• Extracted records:
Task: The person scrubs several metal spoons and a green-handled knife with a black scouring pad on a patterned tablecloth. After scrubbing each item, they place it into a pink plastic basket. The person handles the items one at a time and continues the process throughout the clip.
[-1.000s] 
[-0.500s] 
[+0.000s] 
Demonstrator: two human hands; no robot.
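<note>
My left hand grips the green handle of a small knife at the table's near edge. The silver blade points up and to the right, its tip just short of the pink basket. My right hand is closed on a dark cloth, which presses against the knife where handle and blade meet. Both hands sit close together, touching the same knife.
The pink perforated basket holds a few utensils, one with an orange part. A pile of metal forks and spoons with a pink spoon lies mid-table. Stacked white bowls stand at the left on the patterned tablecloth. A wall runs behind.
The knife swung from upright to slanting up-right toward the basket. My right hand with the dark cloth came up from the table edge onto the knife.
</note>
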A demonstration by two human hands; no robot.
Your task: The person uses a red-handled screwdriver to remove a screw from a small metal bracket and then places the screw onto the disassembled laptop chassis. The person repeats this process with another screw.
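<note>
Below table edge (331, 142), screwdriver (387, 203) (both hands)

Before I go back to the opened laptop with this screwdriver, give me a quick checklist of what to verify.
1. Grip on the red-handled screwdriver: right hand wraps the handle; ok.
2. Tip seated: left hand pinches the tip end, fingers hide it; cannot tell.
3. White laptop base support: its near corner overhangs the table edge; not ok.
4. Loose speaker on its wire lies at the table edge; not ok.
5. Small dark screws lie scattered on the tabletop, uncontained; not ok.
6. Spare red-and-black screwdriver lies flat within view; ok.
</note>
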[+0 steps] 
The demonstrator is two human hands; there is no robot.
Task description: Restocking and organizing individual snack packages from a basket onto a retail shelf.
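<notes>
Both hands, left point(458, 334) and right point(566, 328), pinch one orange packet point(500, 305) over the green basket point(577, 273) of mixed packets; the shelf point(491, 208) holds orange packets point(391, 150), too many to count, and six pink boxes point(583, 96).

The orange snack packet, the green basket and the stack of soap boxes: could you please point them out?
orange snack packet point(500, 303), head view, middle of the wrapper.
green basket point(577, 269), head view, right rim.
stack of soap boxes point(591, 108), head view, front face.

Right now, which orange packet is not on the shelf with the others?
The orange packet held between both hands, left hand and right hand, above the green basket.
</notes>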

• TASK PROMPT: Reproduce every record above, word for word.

• TASK OUTPUT:
Task: The person scrubs several metal spoons and a green-handled knife with a black scouring pad on a patterned tablecloth. After scrubbing each item, they place it into a pink plastic basket. The person handles the items one at a time and continues the process throughout the clip.
[-1.000s] 
[-0.500s] 
[+0.000s] 
Demonstrator: two human hands; no robot.
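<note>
My left hand grips the green handle of a small knife at the table's near edge. The silver blade points up and to the right, its tip just short of the pink basket. My right hand is closed on a dark cloth, which presses against the knife where handle and blade meet. Both hands sit close together, touching the same knife.
The pink perforated basket holds a few utensils, one with an orange part. A pile of metal forks and spoons with a pink spoon lies mid-table. Stacked white bowls stand at the left on the patterned tablecloth. A wall runs behind.
The knife swung from upright to slanting up-right toward the basket. My right hand with the dark cloth came up from the table edge onto the knife.
</note>
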A demonstration by two human hands; no robot.
Your task: The person uses a red-handled screwdriver to remove a screw from a small metal bracket and then places the screw onto the disassembled laptop chassis. The person repeats this process with another screw.
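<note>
Below table edge (331, 142), screwdriver (387, 203) (both hands)

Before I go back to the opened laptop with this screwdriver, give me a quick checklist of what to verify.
1. Grip on the red-handled screwdriver: right hand wraps the handle; ok.
2. Tip seated: left hand pinches the tip end, fingers hide it; cannot tell.
3. White laptop base support: its near corner overhangs the table edge; not ok.
4. Loose speaker on its wire lies at the table edge; not ok.
5. Small dark screws lie scattered on the tabletop, uncontained; not ok.
6. Spare red-and-black screwdriver lies flat within view; ok.
</note>
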[+0 steps] 
The demonstrator is two human hands; there is no robot.
Task description: Restocking and organizing individual snack packages from a basket onto a retail shelf.
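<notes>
Both hands, left point(458, 334) and right point(566, 328), pinch one orange packet point(500, 305) over the green basket point(577, 273) of mixed packets; the shelf point(491, 208) holds orange packets point(391, 150), too many to count, and six pink boxes point(583, 96).

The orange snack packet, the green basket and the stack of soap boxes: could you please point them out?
orange snack packet point(500, 303), head view, middle of the wrapper.
green basket point(577, 269), head view, right rim.
stack of soap boxes point(591, 108), head view, front face.

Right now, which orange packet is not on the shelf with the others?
The orange packet held between both hands, left hand and right hand, above the green basket.
</notes>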

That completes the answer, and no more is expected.